**** Supplied material ****

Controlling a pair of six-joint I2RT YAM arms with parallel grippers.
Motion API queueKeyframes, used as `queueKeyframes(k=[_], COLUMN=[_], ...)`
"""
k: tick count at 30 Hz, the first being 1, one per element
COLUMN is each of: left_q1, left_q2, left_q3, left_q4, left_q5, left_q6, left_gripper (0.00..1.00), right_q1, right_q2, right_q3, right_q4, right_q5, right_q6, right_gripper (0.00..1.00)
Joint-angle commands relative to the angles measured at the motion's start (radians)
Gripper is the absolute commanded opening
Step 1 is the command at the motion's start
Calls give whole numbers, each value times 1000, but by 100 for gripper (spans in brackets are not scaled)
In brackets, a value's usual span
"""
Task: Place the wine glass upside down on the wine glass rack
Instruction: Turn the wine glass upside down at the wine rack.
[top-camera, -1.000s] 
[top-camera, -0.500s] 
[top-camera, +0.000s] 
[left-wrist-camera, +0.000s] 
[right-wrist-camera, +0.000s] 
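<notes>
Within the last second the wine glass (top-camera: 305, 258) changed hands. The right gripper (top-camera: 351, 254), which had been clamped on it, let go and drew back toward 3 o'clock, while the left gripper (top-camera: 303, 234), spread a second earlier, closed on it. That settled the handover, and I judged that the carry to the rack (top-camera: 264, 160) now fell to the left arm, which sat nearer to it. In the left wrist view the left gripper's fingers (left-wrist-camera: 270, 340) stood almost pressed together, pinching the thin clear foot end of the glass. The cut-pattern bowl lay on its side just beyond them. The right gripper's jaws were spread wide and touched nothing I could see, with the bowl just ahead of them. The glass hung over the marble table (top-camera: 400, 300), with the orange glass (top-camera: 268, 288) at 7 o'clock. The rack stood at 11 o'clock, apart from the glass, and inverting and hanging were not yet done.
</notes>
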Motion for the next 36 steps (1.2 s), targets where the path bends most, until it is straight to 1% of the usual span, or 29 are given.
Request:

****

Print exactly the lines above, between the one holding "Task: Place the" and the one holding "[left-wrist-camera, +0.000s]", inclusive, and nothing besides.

Task: Place the wine glass upside down on the wine glass rack
Instruction: Turn the wine glass upside down at the wine rack.
[top-camera, -1.000s] 
[top-camera, -0.500s] 
[top-camera, +0.000s] 
[left-wrist-camera, +0.000s] 

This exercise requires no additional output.